THE STRAY is a very, very low budget film. That means some rough acting, spotty sound, and some blips in the way the film is edited and directed, but again, as I notice in many films in the genre of horror, this film oozes that passion for the genre that I couldn’t help but find appealing. THE STRAY is not your typical zombie film, and if you’re willing to look past the rough indie, low fi edges, you just might enjoy it.
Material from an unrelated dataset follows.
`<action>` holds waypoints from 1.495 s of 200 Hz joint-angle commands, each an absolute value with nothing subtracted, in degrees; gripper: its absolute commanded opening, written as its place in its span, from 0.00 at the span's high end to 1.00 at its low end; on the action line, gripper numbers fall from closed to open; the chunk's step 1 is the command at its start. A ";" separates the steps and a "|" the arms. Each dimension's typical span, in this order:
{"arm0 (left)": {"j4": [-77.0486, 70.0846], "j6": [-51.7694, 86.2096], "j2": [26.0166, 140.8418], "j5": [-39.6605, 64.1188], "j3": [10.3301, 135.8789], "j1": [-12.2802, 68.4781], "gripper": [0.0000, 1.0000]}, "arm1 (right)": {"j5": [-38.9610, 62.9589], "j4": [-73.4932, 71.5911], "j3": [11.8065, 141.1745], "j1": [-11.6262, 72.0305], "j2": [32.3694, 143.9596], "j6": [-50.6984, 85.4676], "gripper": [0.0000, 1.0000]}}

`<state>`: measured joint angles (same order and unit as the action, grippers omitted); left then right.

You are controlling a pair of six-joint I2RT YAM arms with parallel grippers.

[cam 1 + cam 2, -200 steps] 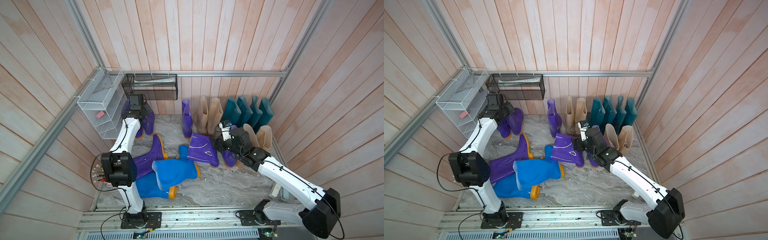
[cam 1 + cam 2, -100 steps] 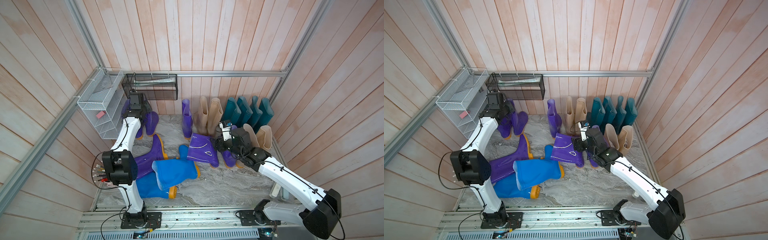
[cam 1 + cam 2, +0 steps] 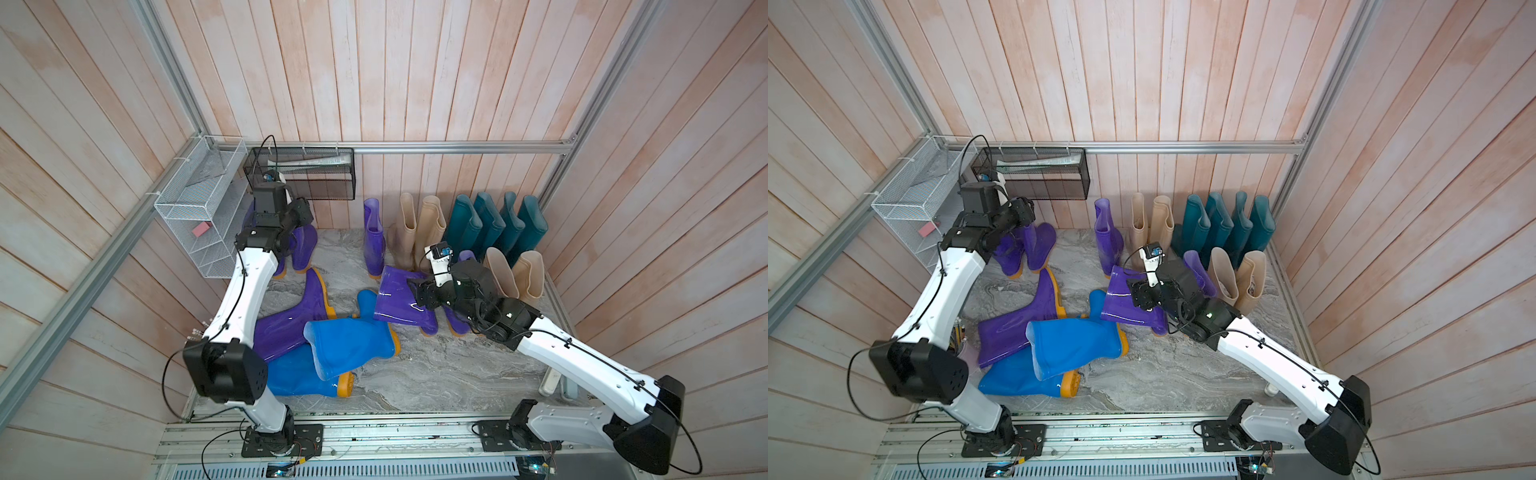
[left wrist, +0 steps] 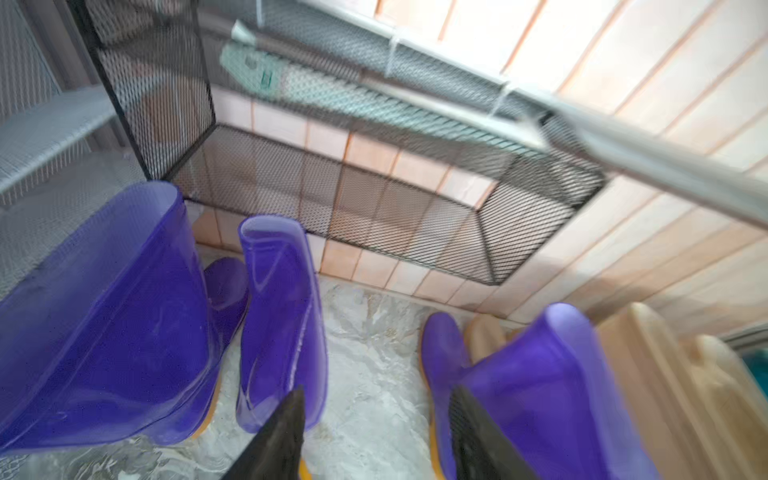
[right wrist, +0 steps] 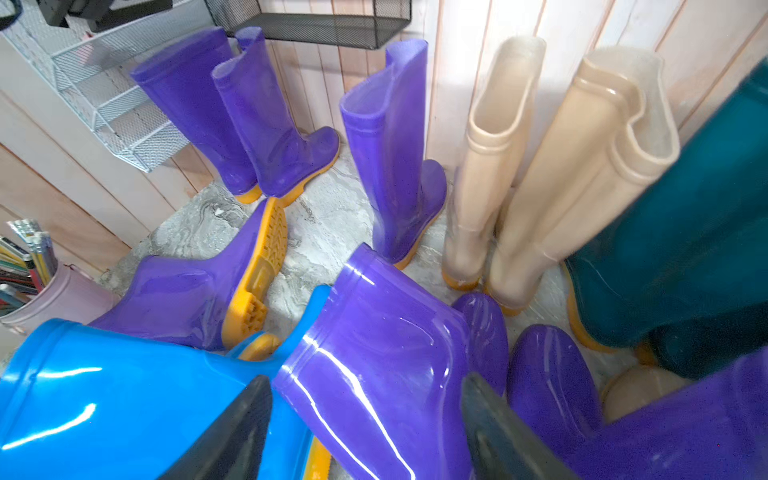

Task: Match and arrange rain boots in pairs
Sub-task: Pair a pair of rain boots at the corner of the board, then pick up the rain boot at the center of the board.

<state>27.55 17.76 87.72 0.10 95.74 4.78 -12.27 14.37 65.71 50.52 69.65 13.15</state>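
My left gripper is open above bare floor, beside two upright purple rain boots near the white rack. My right gripper is shut on the shaft of a tilted purple boot that leans on a blue boot's toe. A single purple boot, a beige pair and several teal boots stand along the back wall. A second beige pair stands in front of the teal ones. One purple boot and two blue boots lie on the floor.
A black mesh basket hangs on the back wall above my left gripper. A white wire rack is fixed to the left wall. A pink cup of pens stands by the left wall near the lying boots.
My left gripper has opened and let go of the purple boot, which now stands beside its partner by the rack. My right arm and its boot have not moved.
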 commanded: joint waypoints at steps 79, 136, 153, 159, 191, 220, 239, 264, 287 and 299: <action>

New this week on DVD/BluRay from Anchor Bay!

VIRAL (2016)

Directed by Henry Joost, Ariel Schulman
Written by Christopher Landon, Barbara Marshall
Starring Sofia Black-D'Elia, Analeigh Tipton, Travis Tope, Michael Kelly, Machine Gun Kelly, John Cothran, Stoney Westmoreland, Linzie Gray, Judyann Elder, Brianne Howey
Reviewed by Mark L. Miller aka Ambush Bug

While there are some similarities between VIRAL and INVASION OF THE BODY SNATCHERS, specifically how an alien invader takes the place of a loved one and the ramifications of your best friend becoming your worst enemy, but while INVASION relied on a heavy dose of paranoia to become a classic, VIRAL relies on decent performances, CG, and your typical zombie/infected scenario to be interesting, but forgettable.

It’s not really fair to compare this film with a classic, but having seen both films in the same week, it’s hard not to make that comparison. VIRAL takes place in a John Hughes world where parents don’t exist or are conveniently taken off the menu so kids can experience some horrible stuff on their own and are forced to learn a valuable lesson from it all. I don’t mean to be overly critical to this one, but apart from some solid performances from a pair of actresses that are infectiously watchable, there’s not much else to take from VIRAL.

The two actresses in question are Sofia Black-D’Elia (love that name by the way) and Analeigh Tipton. I don’t remember seeing Black-D’Elia before, but Tipton seems to be making a career for herself playing the quirky friend as she did in WARM BODIES. Here she plays the quirky, older sibling Stacy who is infected and is forced to be taken care of by her younger sister Emma (D’Elia). The pair have been quarantined to their home as the media-dubbed “Worm Virus” spreads across America. The CDC closes down the neighborhood they live in and they are forced to survive with what little the government send them and their wits alone to keep Stacy’s infection a secret from the authorities.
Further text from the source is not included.